→ What is expected: For each line below that holds the string "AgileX", add one to a tally; report that tally alone.

→ Stored data:
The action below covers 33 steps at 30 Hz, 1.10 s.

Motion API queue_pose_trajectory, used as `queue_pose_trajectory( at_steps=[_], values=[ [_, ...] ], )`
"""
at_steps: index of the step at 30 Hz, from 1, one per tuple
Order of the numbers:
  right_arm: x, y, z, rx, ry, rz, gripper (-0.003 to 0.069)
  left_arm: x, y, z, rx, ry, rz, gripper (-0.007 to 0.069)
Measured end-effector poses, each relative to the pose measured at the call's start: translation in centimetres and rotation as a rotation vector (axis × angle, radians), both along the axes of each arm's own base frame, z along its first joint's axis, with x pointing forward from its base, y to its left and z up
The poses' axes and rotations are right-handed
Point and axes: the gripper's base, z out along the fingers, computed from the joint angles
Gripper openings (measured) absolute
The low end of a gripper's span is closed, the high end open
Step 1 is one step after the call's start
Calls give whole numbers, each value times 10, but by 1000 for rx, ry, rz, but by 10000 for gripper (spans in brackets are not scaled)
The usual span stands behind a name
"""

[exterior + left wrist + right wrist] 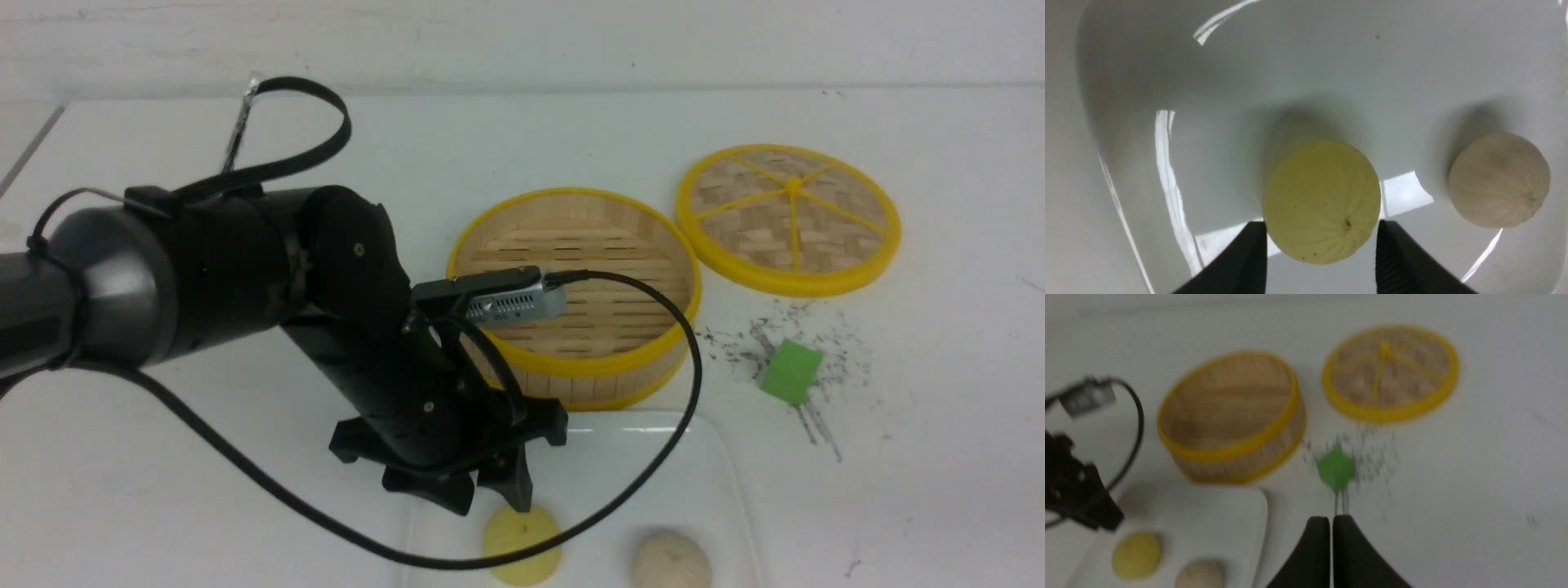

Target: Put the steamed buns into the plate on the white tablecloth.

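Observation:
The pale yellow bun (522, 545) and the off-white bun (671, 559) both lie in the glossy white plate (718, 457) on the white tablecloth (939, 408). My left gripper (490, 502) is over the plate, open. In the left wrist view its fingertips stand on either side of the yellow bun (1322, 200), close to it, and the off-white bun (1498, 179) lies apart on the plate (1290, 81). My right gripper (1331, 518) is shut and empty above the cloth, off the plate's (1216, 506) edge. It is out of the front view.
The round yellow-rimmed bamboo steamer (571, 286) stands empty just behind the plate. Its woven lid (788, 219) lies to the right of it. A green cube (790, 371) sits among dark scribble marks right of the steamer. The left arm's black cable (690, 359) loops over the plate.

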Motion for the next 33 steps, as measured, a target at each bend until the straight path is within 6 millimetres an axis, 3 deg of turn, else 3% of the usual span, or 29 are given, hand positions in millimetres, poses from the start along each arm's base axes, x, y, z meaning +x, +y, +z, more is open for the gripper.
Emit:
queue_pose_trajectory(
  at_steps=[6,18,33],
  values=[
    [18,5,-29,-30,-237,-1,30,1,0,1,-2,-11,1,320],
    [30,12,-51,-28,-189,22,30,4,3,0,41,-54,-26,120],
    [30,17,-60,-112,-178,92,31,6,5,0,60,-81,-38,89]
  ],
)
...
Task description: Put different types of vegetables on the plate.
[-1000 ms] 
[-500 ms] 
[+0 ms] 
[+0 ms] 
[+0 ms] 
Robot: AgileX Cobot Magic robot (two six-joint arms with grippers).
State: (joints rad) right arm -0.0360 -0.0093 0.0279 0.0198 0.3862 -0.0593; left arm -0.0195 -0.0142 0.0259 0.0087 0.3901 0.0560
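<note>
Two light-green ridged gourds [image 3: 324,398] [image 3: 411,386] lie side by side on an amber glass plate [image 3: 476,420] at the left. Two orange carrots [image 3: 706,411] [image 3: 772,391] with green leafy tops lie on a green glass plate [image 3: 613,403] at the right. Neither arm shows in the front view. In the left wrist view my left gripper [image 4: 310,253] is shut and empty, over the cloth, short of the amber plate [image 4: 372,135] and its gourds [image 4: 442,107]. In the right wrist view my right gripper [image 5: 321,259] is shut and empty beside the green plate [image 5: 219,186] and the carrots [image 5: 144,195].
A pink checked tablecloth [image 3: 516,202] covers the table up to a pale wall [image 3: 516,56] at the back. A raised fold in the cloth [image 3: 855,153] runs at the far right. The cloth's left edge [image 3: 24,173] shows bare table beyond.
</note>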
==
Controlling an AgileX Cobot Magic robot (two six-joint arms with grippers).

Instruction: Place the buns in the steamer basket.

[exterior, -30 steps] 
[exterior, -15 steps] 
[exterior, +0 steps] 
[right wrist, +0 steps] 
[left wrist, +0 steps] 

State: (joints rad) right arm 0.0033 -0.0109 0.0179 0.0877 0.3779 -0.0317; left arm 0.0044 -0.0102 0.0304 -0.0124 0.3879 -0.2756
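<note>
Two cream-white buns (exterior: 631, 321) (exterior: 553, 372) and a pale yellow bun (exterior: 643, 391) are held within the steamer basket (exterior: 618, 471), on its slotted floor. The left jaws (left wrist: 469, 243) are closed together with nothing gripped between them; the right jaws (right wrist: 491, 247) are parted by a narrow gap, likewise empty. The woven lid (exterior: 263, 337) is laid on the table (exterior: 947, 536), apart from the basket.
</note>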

→ Result below: 2